> Aim of the exercise
In the data below, the copy begins at the line containing "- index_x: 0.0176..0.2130" and runs through the last line; repeat those lines exactly, minus the pictures.

==================================================

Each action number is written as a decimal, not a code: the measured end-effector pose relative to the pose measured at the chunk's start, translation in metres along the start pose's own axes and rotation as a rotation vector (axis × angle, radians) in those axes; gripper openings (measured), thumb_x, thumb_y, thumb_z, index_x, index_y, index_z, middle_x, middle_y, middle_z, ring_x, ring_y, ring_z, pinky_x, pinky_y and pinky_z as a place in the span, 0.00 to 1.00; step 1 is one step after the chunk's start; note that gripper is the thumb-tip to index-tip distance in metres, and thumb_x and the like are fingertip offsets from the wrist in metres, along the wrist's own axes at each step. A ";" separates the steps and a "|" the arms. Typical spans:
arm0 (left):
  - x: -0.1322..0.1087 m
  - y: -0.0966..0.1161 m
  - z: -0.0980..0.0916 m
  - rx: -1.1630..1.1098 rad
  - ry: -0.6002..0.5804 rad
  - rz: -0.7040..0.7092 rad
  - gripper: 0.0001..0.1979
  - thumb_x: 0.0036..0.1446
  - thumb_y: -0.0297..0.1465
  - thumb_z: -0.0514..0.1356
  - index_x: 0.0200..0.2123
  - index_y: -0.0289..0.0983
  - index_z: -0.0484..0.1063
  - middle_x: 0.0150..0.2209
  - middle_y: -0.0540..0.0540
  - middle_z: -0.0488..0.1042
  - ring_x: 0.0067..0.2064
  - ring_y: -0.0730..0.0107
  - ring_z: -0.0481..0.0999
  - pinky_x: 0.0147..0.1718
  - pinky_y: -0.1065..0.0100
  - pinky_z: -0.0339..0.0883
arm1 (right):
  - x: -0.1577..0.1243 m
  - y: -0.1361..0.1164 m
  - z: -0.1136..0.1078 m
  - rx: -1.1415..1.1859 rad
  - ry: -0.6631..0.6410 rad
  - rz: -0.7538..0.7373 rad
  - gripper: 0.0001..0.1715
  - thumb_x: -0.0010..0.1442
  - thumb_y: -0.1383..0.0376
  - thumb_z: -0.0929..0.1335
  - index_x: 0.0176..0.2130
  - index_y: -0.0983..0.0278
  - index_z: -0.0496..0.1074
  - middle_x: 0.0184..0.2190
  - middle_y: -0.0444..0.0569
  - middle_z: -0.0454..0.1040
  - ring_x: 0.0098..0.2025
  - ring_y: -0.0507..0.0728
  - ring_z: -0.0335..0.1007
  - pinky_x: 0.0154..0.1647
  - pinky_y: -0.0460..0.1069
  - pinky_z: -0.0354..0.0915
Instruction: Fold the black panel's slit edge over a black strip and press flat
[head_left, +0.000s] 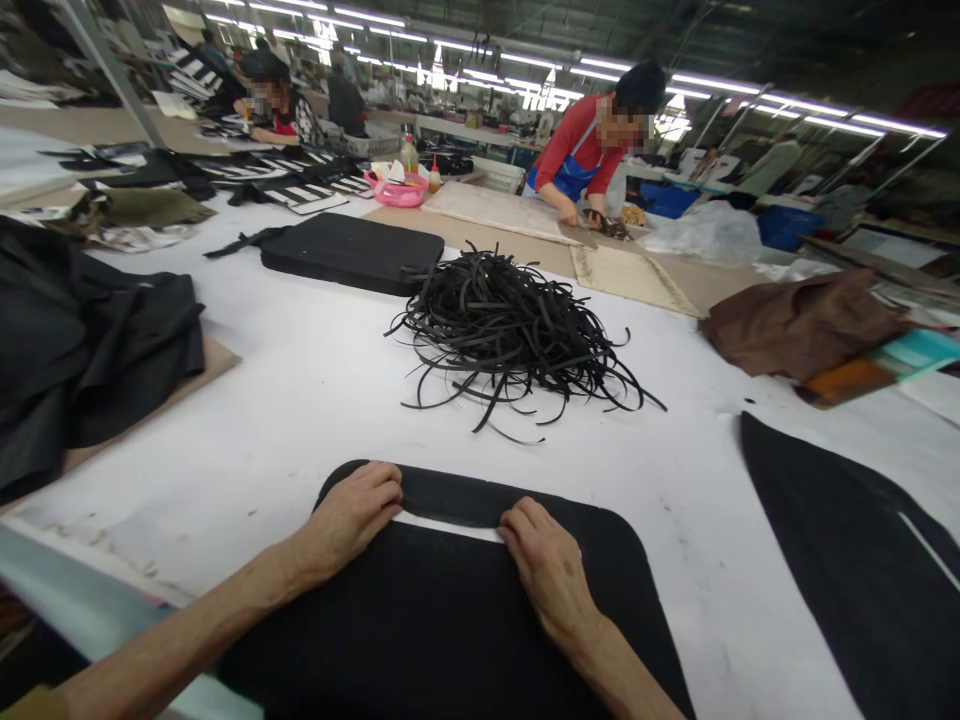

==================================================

> Answer for this exercise
  - index_x: 0.0176..0.2130
  - index_y: -0.0983..0.0278
  - index_z: -0.0496..0.1074
  - middle_x: 0.0184..0.2190
  - middle_y: -0.0444..0.0569
  - middle_z: -0.0454..0.1040
  - ring_x: 0.0098..0.2025
  - ring_y: -0.0507..0.0728
  - ring_z: -0.0335..0.1007
  - pinky_x: 0.0154..0.1647
  - pinky_y: -0.0460..0.1069
  - pinky_z: -0.0354..0.0915
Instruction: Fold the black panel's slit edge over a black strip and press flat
[head_left, +0.000s] 

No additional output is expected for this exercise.